If the expectation is that there'll be more additions like this (e.g. the bf16 type mentioned) then I would also prefer emitting regular paths (e.g. to core::primitives aliases). That would allow currently demanglers to decode symbols containing the new types. If we decide to do that here, that should also be the policy for all similar cases going forward.

michaelwoerister avatar Apr 02 '24 09:04 michaelwoerister

I'd like to echo the above points as a soft concern (I'm not convinced to check my box, but wouldn't block if it would otherwise land).

I think if we foresee future changes like this, we should consider that doing this dance every time (FCPing, waiting for downstream support, thinking about backwards-compatibility, etc.) is not ideal and that there may be better approaches (like emitting regular paths mentioned above).

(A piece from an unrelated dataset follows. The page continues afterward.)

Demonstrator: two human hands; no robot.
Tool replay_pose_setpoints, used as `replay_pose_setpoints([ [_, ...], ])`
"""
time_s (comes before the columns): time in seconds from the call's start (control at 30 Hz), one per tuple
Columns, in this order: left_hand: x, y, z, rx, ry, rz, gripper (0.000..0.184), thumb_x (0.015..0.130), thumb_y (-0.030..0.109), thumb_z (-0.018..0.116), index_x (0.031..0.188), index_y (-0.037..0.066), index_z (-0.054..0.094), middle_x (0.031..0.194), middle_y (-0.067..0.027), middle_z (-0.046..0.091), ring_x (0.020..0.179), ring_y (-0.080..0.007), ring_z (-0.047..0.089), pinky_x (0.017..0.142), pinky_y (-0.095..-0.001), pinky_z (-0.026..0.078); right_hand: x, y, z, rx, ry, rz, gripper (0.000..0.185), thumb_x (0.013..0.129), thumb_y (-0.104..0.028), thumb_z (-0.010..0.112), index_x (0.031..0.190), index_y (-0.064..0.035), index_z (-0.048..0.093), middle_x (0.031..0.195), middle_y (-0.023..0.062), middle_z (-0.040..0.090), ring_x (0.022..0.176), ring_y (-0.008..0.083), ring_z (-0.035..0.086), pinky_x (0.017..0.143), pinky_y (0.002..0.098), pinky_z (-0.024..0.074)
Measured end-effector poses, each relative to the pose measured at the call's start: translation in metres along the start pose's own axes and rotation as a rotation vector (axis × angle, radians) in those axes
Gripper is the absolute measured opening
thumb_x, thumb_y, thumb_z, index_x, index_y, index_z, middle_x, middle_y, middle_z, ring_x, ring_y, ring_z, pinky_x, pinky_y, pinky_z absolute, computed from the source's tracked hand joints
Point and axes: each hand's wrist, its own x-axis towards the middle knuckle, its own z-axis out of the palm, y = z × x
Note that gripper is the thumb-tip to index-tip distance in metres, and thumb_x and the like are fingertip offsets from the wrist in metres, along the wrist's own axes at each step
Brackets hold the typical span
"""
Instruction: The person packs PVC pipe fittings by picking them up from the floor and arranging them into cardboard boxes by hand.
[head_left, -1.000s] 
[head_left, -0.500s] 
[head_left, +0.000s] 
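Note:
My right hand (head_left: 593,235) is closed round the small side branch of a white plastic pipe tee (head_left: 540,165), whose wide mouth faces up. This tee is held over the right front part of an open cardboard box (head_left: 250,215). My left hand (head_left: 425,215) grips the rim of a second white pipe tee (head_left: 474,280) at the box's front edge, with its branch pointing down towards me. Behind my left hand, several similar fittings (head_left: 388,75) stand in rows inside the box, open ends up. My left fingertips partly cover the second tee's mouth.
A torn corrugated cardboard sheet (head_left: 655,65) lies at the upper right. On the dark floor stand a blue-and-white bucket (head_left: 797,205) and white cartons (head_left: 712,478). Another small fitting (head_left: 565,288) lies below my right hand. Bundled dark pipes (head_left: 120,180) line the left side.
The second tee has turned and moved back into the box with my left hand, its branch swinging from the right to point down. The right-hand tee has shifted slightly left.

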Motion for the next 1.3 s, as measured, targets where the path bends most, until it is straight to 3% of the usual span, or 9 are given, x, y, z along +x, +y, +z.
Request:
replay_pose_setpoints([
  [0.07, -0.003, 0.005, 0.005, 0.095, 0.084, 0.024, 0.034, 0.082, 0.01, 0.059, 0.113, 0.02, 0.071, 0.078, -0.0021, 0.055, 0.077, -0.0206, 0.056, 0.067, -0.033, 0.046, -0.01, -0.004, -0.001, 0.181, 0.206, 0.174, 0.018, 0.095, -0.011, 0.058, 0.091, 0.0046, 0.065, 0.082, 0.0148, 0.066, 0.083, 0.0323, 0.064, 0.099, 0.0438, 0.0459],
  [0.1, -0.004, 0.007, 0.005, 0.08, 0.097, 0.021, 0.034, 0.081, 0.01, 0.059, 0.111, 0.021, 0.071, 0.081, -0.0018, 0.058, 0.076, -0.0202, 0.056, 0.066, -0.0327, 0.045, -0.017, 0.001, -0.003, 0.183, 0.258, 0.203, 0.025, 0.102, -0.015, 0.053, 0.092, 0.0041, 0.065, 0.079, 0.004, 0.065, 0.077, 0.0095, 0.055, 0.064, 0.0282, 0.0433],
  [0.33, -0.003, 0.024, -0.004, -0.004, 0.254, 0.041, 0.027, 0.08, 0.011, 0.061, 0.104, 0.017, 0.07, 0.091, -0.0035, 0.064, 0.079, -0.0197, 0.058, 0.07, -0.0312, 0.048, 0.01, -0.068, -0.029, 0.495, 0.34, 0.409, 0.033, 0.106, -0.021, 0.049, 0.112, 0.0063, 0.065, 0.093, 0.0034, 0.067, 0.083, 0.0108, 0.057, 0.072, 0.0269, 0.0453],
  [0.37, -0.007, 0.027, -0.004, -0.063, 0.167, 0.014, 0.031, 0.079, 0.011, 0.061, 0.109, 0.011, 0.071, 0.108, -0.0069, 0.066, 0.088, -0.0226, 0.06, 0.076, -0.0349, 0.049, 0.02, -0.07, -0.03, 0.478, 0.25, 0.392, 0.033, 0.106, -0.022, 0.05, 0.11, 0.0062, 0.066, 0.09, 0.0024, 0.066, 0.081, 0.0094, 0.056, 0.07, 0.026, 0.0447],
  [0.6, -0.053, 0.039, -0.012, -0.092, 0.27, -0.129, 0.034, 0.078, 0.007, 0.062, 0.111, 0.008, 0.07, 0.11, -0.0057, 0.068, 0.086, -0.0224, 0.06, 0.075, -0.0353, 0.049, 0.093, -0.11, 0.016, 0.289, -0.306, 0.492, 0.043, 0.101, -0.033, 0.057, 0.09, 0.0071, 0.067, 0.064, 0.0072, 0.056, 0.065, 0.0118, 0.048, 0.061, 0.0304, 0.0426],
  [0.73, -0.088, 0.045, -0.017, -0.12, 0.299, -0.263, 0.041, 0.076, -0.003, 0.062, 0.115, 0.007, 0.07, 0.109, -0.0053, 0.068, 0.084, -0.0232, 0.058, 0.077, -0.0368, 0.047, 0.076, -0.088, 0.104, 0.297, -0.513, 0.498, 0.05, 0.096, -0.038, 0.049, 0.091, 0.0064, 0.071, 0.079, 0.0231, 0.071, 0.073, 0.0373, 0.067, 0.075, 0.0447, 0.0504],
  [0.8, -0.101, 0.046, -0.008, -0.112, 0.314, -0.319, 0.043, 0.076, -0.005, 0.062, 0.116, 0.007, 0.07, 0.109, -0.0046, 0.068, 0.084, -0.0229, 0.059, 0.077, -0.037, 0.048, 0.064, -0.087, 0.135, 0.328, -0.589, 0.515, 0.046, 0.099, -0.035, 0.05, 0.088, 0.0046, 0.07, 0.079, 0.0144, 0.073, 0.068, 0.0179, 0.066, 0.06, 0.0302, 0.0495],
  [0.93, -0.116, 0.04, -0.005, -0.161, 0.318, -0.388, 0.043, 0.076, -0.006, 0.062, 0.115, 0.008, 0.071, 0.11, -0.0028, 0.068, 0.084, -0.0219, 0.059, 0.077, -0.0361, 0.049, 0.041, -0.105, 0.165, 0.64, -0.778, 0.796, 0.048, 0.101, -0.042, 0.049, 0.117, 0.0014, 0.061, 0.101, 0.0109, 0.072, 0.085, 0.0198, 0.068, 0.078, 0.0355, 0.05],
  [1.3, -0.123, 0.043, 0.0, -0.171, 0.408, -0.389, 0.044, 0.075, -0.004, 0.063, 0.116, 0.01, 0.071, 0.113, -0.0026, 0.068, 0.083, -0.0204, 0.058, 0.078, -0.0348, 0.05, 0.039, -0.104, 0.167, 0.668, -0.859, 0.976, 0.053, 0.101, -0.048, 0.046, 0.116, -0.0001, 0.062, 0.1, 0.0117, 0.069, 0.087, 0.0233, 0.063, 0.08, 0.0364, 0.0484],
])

jackh726 avatar Apr 04 '24 14:04 jackh726

Given the above conversation I guess I'm going to file a concern on my own FCP 🙂

@rfcbot concern Compatibility with existing tools

The extremely long latency before downstream tooling like perf or gdb can pick up changes to the grammar has been by far the main obstacle to using the v0 scheme by default. The change to the grammar here is minimal but both @eddyb's C3f16 proposal and using a full path to something in libcore are good alternatives -- especially when considering that these types won't be very common in symbol names.

If noboby objects, I'm going to cancel the FCP and suggest that we just use C3f16 for now (which does not require a grammar change or an FCP)

michaelwoerister avatar Apr 04 '24 14:04 michaelwoerister

Here's a proposal for solving these kinds of problems in a more structured way: https://github.com/rust-lang/compiler-team/issues/737

michaelwoerister avatar Apr 04 '24 17:04 michaelwoerister

I'm seeing no objections to cancelling the FCP, so: @rfcbot fcp cancel

I think MCP 737 provides a good, general solution to evolving the mangling scheme without too much breakage.

michaelwoerister avatar Apr 10 '24 12:04 michaelwoerister

@michaelwoerister proposal cancelled.

rfcbot avatar Apr 10 '24 12:04 rfcbot

Thanks everyone for the feedback, I have opened https://github.com/rust-lang/rust/pull/123816 to supercede this.

tgross35 avatar Apr 11 '24 18:04 tgross35